Recently in the leaked 0-day exploit for Tor browser, whole shellcode's purpose was getting user's MAC address and sending it to the servers which people are suspecting that exploit was developed by Law enforcement to unmask some TOR users real identity.

My question is, these days everyone is behind some kind of ADLS/VDSL/Fios router. So 99.9% of internet users are behind NAT. So if I'm behind my router, my MAC address AFAIK would never leave my network. So considering that, what's the benefit of sending MAC address of my PC inside my network to outside? Who and how they can track that MAC address to me?

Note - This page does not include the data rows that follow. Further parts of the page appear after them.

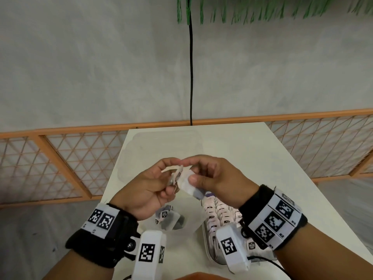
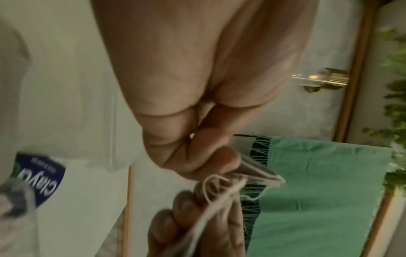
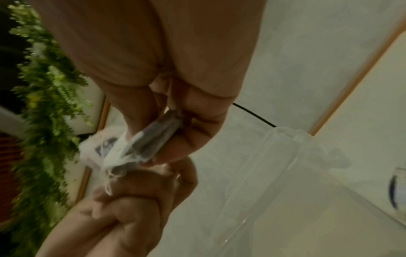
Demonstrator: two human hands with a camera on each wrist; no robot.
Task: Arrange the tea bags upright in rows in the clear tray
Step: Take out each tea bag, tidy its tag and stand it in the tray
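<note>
Both hands are raised over the white table (image 1: 252,158) and meet on one tea bag. My right hand (image 1: 190,170) pinches the white tea bag (image 1: 188,184) with dark contents, also close up in the right wrist view (image 3: 151,139). My left hand (image 1: 174,168) pinches the paper tags (image 2: 259,172) and the loose white string (image 2: 219,193) beside that bag. The clear tray (image 1: 210,253) lies below my right wrist, with several tea bags (image 1: 220,215) standing upright in rows; the wrist hides part of it.
A crumpled clear plastic wrapper (image 1: 187,221) holding loose tea bags (image 1: 168,217) lies under my left hand. A faint clear lid or container (image 1: 161,142) sits at the table's far left. An orange lattice fence (image 1: 60,162) and a black cable (image 1: 191,77) stand behind the table.
</note>
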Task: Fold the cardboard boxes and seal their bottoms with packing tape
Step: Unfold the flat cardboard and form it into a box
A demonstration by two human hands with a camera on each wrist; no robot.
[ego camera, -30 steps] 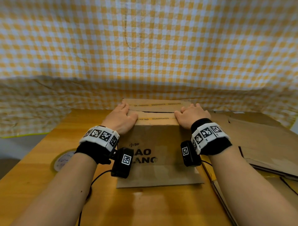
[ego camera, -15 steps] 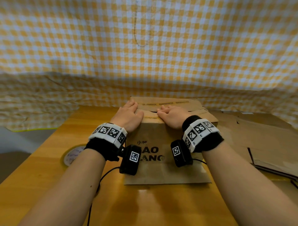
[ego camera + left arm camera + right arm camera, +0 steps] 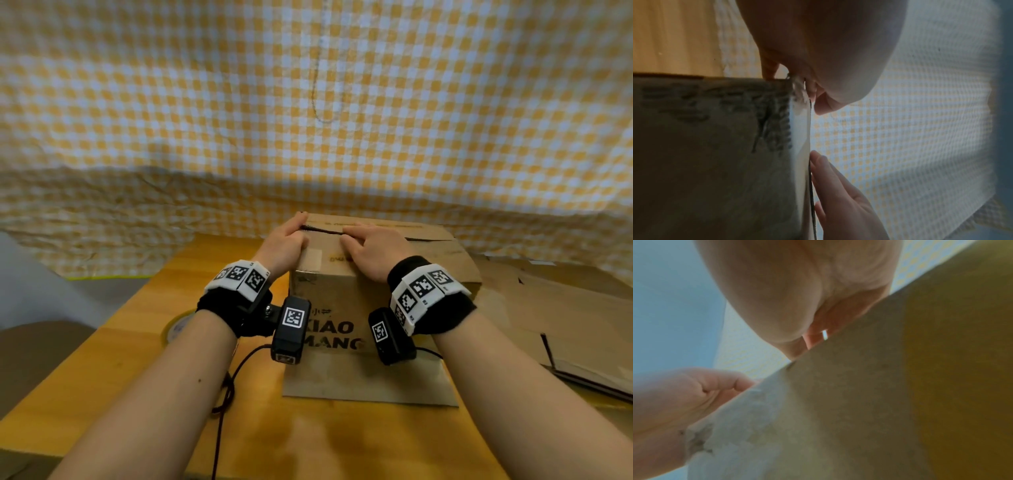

Maybe my main question is, why and how my NATted device's MAC address is transferred to lets say ISP or internet? Please explain what am I missing. I know ARP packets carry these messages, but I assume NATted devices ARP packet won't reach ISP.

Answer 1

You're mixing stuff up. The Tor browser runs locally, on your machine, the machine with the network card that has the MAC address. So, that MAC address never by itself leaves the local network. The internet doesn't care you're using Ethernet locally.

As you said, this might have been done to strip people of anonymity. It doesn't matter that you can't be recognized on the internet by your internal network hardware address if all that's necessary is proof that you've been the one doing something via Tor.

Since you brought up the law enforcement aspect: Your MAC address might not be worth anything on the internet, but when it's used to prove that it was in fact you, and not your flatmate on the same LAN, who did something, it might make the difference between being sentenced and being let go due to lack of undeniable proof.

Consider the fact that one of the motivations to use Tor is to evade state surveillance. If you had to scare away people from doing so, how else than via a deliberate leaking of identification providing info would you do that?